Ted Bundy – Notorious Serial Killer in American History

Ted Bundy was an American serial killer who committed acts of murder, kidnapping, rape, and necrophilia against many young women and girls during the 1970s. Ted Bundy confessed to 30 homicides committed in seven states between 1974 – 1978 although the total cases are unknown.
His charismatic personality attracts Women which he exploited in a stylish way and wins the female trust before overpowering them. Bundy referred to himself as “the only Ph.D. in serial murder”. He could also be classified as a “power/control” or “anger-excitation” killer type.
Ted Bundy was born on November 24, 1946, to unwed mother Louise Cowell, age twenty-two in Burlington, Vermont.
Ted Bundy's mother was single and had become pregnant in Philadelphia. The story of who the father was remained obscure.
He was a trim man about six feet tall with wavy brown hair, penetrating eyes, handsome, articulate and even features.
Fatherless Bundy spent his early childhood living in the home of maternal grandfather believing that his biological mother was his sister. So, he grew up thinking grandparents were his parents and mother his sister.
He grew up well-liked and did well in school. But he had disturbing behavior. He was an intelligent, happy, and popular child with many friends and a good academic record.
Once he was standing his napping aunt with butcher knives and smiling as she awoke. All knives pointed to her. Bundy was ashamed of his family’s lower-class status; embarrassed to be seen in the family’s working-class Rambler automobile and had imaginations of being adopted by TV cowboy actor Roy Rogers.
Bundy was threatened by the birth of four other children after his mother married John; Bundy’s playmates remember that he had a short temper.
His stepfather had a short temper, but never abused Ted or his mother Ted Bundy’s brothers and sisters apparently had an excellent relationship with their elder half-brother.
Initially, he was college dropped out and felt awkward around wealthy peers when he attended college.
Fairly introverted and awkward in the teenage years.
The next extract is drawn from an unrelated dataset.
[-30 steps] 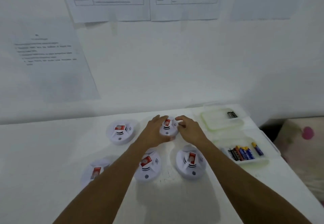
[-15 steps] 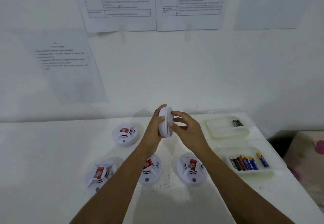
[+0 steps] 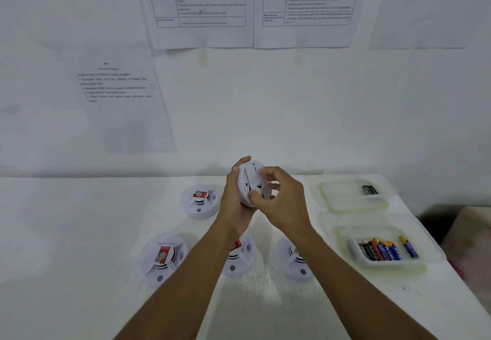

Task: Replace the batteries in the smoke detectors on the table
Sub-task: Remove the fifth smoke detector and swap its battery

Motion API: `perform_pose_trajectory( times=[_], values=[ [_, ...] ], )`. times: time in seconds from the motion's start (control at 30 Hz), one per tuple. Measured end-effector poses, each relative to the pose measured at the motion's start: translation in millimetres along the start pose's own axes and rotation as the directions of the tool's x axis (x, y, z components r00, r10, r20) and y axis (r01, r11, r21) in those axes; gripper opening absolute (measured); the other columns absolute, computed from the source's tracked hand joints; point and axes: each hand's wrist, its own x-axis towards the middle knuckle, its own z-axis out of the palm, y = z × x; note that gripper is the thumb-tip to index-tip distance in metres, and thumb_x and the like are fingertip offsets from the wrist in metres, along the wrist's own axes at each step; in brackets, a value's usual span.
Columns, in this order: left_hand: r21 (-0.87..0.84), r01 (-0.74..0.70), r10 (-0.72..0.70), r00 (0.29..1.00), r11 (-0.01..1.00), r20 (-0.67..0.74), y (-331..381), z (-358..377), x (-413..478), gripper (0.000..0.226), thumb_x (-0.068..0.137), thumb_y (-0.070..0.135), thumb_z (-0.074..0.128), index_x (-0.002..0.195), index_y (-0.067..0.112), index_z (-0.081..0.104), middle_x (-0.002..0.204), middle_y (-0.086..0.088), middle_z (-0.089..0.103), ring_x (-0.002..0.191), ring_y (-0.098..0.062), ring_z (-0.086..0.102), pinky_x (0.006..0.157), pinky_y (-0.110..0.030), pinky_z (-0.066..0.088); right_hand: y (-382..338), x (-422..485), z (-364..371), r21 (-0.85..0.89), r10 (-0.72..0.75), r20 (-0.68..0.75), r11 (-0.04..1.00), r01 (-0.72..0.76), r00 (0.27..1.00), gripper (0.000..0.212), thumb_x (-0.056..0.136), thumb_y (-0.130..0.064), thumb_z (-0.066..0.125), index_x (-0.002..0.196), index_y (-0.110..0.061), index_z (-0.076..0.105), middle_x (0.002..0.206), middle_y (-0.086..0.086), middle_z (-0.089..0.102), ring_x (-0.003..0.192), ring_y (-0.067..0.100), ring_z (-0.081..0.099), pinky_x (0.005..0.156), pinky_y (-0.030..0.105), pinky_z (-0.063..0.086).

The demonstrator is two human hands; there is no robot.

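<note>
I hold a white round smoke detector [image 3: 251,180] up on edge above the white table [image 3: 66,233], its back plate turned to me. My left hand [image 3: 235,201] grips its left rim from behind and below. My right hand [image 3: 281,201] has its fingers on the back plate. Several more white detectors with red stickers lie face up: one at the back left [image 3: 200,201], one at the front left [image 3: 163,258], and two [image 3: 239,257] [image 3: 295,260] partly hidden under my forearms.
A clear tray [image 3: 385,265] at the right holds several blue, black and red batteries [image 3: 382,249]. Behind it a second clear tray [image 3: 345,196] holds dark batteries [image 3: 369,189]. Printed sheets hang on the wall. The table's right edge runs past the trays.
Both hands lifted the back-middle detector off the table and turned it on edge, back plate toward me. My right fingers shifted onto the back plate. The camera tilted up.
</note>
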Motion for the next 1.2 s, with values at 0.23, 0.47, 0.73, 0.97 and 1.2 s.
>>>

His explosive temper was a profound of masturbation and night-prowling peeping tom.
Ted Bundy graduated from the University of Washington, went partway through law school and he was very lively in both politics and community activities in Seattle.
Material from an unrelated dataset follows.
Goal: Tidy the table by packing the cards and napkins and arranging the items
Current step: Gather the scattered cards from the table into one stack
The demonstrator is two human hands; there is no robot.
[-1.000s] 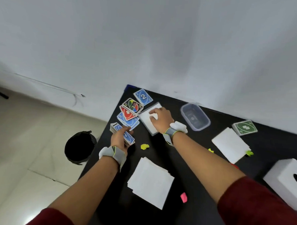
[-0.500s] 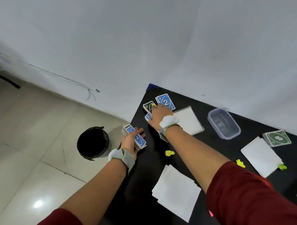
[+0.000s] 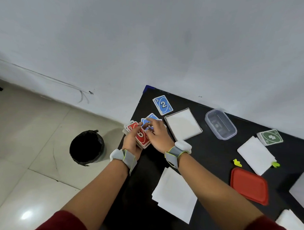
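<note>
My left hand point(image 3: 131, 142) grips a stack of cards point(image 3: 141, 137) with a red 6 on top, at the black table's point(image 3: 216, 158) left edge. My right hand point(image 3: 158, 134) hovers over that stack, fingertips on blue cards point(image 3: 151, 119) lying just behind it; I cannot tell whether it grips them. A blue 2 card pile point(image 3: 163, 105) lies near the far corner. A green card pile point(image 3: 270, 137) sits at the right. White napkin stacks lie at the back point(image 3: 183, 124), in front point(image 3: 175, 196) and at the right point(image 3: 255, 155).
A clear plastic container point(image 3: 220, 124) stands at the back, its red lid point(image 3: 249, 185) nearer at right. Small yellow-green scraps point(image 3: 237, 162) lie by the right napkins. A white tissue box point(image 3: 303, 190) is at the right edge. A black bin point(image 3: 87, 147) stands on the floor left of the table.
My right hand drew back from the spread cards toward the stack in my left hand. A red 6 now tops that stack where a blue card showed. The camera shifted, revealing the red lid.
</note>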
In 1966, Ted Bundy met his first lover, Stephanie at the University of Washington. She was a tall, attractive, beautiful, elegant girl, intelligent with long dark hair parted down the middle. Belongs to a wealthy family in San Francisco exactly that Bundy aspired to.
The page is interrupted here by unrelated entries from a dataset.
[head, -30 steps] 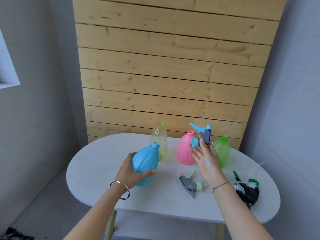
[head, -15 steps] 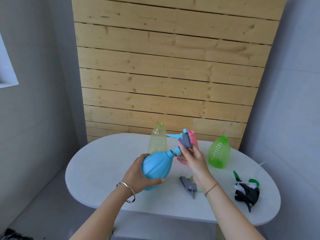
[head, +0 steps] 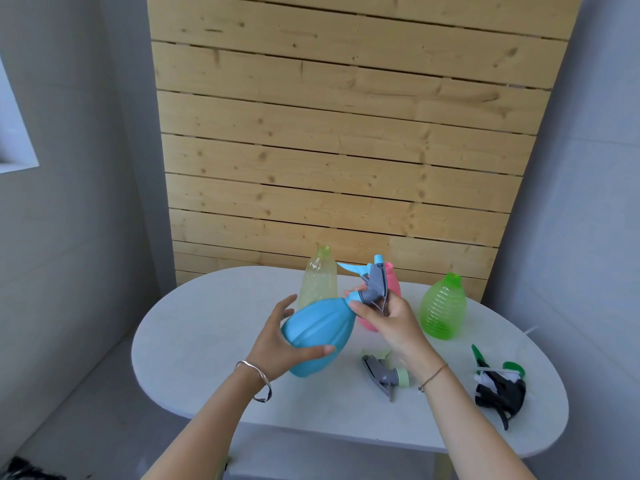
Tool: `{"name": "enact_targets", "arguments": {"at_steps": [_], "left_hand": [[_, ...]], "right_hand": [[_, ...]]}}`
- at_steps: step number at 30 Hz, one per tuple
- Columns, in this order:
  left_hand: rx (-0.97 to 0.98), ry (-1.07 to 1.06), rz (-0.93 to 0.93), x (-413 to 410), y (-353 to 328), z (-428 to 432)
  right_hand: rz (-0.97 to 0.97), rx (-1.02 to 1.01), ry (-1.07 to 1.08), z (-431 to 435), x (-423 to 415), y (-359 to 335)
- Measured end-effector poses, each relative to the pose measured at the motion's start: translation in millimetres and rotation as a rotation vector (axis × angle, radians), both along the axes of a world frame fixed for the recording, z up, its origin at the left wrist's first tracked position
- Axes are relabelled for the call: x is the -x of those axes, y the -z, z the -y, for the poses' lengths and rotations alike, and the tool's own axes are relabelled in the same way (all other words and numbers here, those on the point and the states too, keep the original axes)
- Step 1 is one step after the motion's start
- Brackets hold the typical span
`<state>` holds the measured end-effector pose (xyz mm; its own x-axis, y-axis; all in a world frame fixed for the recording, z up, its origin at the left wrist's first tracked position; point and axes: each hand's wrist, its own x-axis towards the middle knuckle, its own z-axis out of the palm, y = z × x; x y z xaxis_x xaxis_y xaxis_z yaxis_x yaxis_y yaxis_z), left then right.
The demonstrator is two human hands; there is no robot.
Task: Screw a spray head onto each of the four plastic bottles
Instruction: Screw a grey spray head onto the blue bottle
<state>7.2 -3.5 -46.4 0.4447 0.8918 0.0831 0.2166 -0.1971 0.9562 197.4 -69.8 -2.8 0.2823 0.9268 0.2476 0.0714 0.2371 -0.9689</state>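
No brand, label or writing can be read on anything here. At the left, the left hand [head: 277, 344], a thin metal bangle [head: 256, 379] on its wrist, cradles the blue bottle [head: 318, 336] from below, thumb across the base and fingers spread behind it; the bottle is opaque, smooth, softly ribbed plastic, tilted with its neck up and to the right, lifted off the surface [head: 194, 341]. Behind it stands a clear yellowish bottle [head: 318, 278], tall and narrow. At the blue neck, the right hand [head: 391, 320] pinches a grey spray head with blue trigger and nozzle [head: 372, 285], its blue collar touching the bottle's mouth. A rounded pink bottle [head: 394, 289] stands mostly hidden behind that hand. Below, a grey spray head with a pale green collar [head: 386, 374] lies on its side on the matte, pale oval surface. Further right stands a translucent green bottle [head: 443, 308] with horizontal ridges, open at the top. Near the right edge lies a heap of black spray heads with green parts [head: 498, 386]; how many I cannot tell.
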Motion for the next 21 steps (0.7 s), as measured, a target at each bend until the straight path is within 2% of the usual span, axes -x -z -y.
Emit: {"name": "enact_targets", "arguments": {"at_steps": [5,10,14,16,18,21], "left_hand": [[0.191,-0.075,0.201,-7.0,-4.0,5.8],[0.488,-0.117,0.399,-13.7,-1.1,5.2],[0.590,-0.082,0.421,-10.7,-7.3,3.3],[0.635,-0.016,0.372,-8.8,-9.3,2.8],[0.619,-0.035,0.309,-7.7,-8.5,-0.6],[0.610,-0.088,0.317,-6.9,-10.8,-1.9]], "right_hand": [[-0.087,-0.042,0.089,1.4,1.6,-4.8],[-0.084,-0.064,0.081,-0.5,2.7,-1.4],[-0.030,-0.048,0.061,-1.4,0.3,-0.3],[0.022,-0.008,0.077,-1.0,-6.1,-0.4],[0.080,0.017,0.070,0.0,-11.8,0.4],[0.044,0.007,0.018,1.2,-8.7,1.4]]}}
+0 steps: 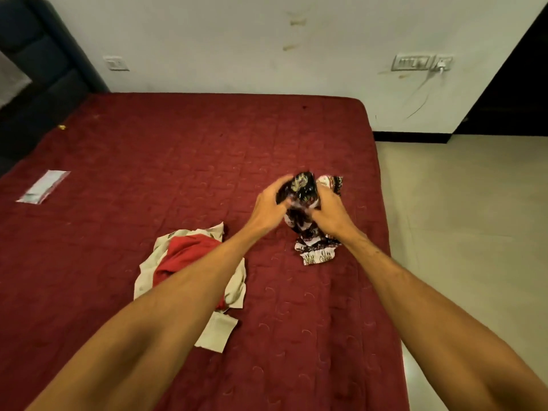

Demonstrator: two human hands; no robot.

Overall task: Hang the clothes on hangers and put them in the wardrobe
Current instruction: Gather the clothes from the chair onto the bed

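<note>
A crumpled black, white and red patterned garment [305, 191] is bunched up over the right part of the red bed [148, 149]. My left hand [268, 209] grips it from the left and my right hand [330, 213] grips it from the right; its lower end [317, 253] trails on the bed. Nearer to me lies a red garment [184, 256] on top of a beige one [221, 330], partly hidden by my left forearm. No hanger and no wardrobe is in view.
A flat plastic packet [43, 186] lies at the bed's left side, by a dark headboard [38, 63]. The white wall [267, 40] stands behind the bed. Tiled floor [462, 218] runs along the bed's right edge, with a dark doorway [516, 93] at the far right.
</note>
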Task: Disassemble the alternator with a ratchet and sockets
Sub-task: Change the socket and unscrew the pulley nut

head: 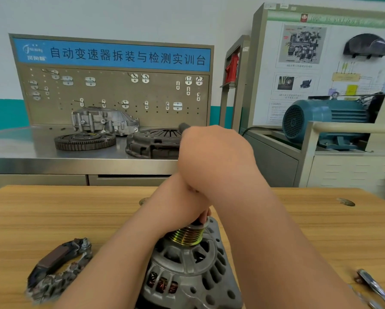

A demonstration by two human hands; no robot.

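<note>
While I watch through the head camera, the alternator [187, 270] sits upright on the wooden table [53, 215], bottom centre of the view, with its gold ribbed pulley [187, 237] facing up. My left hand [182, 204] comes in from the lower left and rests on top of the pulley, its fingers curled round a dark piece [197, 222] there; I cannot tell exactly what that piece is. My right hand [211, 157] is raised above the alternator, crossing over the left wrist, and is closed in a fist round the ratchet handle [184, 126], of which only the dark end shows past the knuckles.

Left of the alternator, on the same table, lies a removed dark part [57, 268] with a stud on top. Right of the alternator, near the table edge, lies a chrome tool [374, 288], blurred. Behind the alternator stands a steel bench [20, 152] with a toothed flywheel [84, 141], a clutch cover [151, 143], a grey housing [102, 121] and a pegboard [120, 92]. Beyond the alternator to the right is a blue motor [320, 121].
</note>
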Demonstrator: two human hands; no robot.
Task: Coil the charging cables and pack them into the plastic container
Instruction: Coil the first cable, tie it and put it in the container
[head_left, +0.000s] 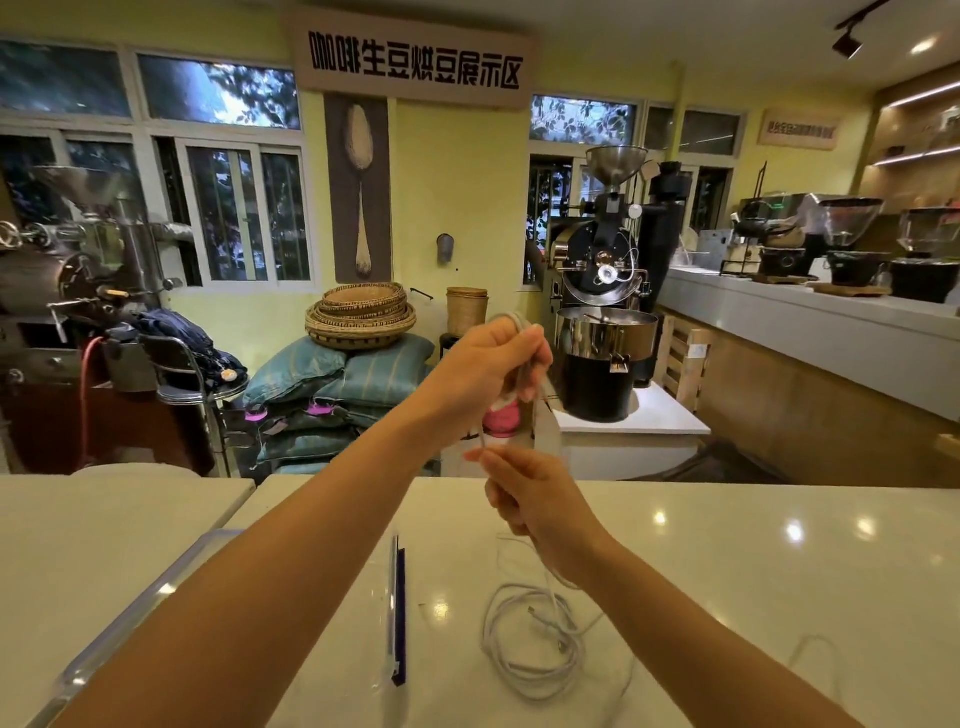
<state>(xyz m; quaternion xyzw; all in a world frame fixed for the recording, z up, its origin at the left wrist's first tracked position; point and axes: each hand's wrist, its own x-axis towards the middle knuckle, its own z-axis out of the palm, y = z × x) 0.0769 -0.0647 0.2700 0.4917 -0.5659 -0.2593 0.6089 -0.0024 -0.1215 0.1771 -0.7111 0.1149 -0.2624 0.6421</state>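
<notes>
My left hand (488, 364) is raised above the white counter and grips several loops of a white charging cable (543, 410) that hang blurred from its fingers. Below it my right hand (535, 499) pinches the same cable, which runs down past the wrist. A loose tangle of white cables (535, 649) lies on the counter under my right forearm. The clear plastic container (387, 608) with a dark blue clip stands on the counter under my left forearm, which hides much of it.
The glossy white counter (753, 561) spreads to both sides. A thin white cable end (821, 654) trails at the right. Beyond the counter's far edge stand a coffee roaster (602, 322), stacked sacks (322, 384) and woven baskets (361, 317).
</notes>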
She was everything that Bundy dreamt of. For some time, Bundy admired her from afar but was too shy to approach her. But she broke up with him in 1968 which led to him dropping out of college with extreme depression.
He found out the truth about his mother and grandparents returned to college with new-found confidence; he graduated with a bachelor’s degree in psychology from Woodrow Wilson High School in Tacoma.
Ted met a woman named Elizabeth, although he was supposedly cheating. At the same time, his first love came back to him impressed with his confidence.
In 1969, Ted Bundy re-enters the University of Washington and meets Liz Kendall, whom he starts dating. Liz would be his girlfriend throughout most of his murders. Returns to school with a sense of purpose and becomes an honors student. It also becomes involved in local politics.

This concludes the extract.